Wristwatches, and smartwatches in particular, are a great way for makers to test their skills. By necessity, smartwatches need to be very compact and energy efficient. That means you have to plan out how you’ll fit all of the necessary components inside the enclosure very carefully. And, once you’ve planned it, you have to be able to actually execute your plan flawlessly. Samsonmarch’s DIY smartwatch is the perfect example of that, and has the kind of craftsmanship we rarely see in homemade devices.
The first thing you’ll notice about this design is the round screen that’s used for the watch face. Round LCDs certainly aren’t unheard of, but they’re uncommon and more difficult to work with. But Samson preferred the aesthetics of a traditional round watch over the squircles and squares that are so popular today. The second thing that stands out about this design is that it’s remarkably thin, which is very hard to achieve when you’re making a smartwatch yourself.
The case of the smartwatch is made in two pieces that are 3D-printed in a wood fill PLA. That material contains sawdust mixed in with the plastic, and actually behaves a lot like wood. It can be sanded and stained, which gives the watch a sophisticated look. Those parts were first cleaned up and sanded. Then they were stained a dark walnut color, which pairs well with the brown leather wristband.
Inside of the smartwatch case is a custom-designed four-layer PCB that contains all of the electronic components to make the device work. The brain of the operation is a Dialog Semiconductor DA14683, which has an Arm Cortex-M0 CPU and built-in BLE connectivity. In addition, there is an accelerometer for detecting the watch’s orientation, a charging and protection circuit for the lithium-ion battery, and a vibration motor for notifications.

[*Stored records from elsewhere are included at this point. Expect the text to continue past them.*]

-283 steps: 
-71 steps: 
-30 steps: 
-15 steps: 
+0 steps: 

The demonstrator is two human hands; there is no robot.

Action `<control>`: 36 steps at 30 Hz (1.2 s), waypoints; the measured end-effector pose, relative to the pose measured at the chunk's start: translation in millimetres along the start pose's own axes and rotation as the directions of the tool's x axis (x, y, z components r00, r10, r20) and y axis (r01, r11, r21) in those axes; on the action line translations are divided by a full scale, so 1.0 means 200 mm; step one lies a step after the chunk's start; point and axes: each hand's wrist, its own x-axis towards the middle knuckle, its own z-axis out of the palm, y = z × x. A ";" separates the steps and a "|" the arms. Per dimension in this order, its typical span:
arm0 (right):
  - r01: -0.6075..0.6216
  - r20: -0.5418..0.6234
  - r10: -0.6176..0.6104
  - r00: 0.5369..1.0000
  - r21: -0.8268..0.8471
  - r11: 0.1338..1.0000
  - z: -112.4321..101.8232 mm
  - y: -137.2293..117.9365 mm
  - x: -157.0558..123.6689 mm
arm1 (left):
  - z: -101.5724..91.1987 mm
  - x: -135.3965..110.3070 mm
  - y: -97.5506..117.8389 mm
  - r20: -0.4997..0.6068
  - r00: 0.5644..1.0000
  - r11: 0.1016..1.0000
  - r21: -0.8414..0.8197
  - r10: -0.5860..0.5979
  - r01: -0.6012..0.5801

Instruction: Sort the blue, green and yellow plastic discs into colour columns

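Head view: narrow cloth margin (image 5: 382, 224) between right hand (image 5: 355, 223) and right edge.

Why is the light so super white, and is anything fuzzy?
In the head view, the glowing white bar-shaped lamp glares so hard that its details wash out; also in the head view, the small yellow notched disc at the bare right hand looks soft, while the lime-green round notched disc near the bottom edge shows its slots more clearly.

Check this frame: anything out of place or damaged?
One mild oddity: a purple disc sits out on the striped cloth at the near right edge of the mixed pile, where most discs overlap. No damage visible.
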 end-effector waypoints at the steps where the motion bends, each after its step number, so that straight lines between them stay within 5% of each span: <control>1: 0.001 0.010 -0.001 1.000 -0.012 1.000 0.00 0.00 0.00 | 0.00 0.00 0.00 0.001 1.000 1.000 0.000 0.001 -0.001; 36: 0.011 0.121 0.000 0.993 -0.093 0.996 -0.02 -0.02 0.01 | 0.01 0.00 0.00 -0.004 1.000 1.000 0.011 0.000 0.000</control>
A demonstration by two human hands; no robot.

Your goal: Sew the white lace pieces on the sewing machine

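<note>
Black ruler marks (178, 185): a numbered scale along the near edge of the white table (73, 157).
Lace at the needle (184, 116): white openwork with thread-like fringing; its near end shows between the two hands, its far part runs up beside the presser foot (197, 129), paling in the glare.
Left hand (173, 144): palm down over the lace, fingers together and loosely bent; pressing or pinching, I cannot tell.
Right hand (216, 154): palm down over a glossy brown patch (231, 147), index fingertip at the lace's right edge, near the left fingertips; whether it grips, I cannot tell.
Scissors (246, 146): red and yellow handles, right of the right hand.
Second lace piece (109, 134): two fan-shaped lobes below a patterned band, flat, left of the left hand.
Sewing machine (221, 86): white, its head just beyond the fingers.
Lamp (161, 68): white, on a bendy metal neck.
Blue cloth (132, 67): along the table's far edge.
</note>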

All of those components are SMT (surface-mount technology) and soldered onto the PCB in a reflow oven. Samson programmed all of the watch’s function himself, including notification forwarding from his iPhone over Bluetooth. Interestingly, all of the letters and numbers for those messages are sliced out of a single image, similar to how a video game engine loads sprites. With that all working, Samson’s final step was to build a beautiful matching charging dock, which the watch snaps into magnetically.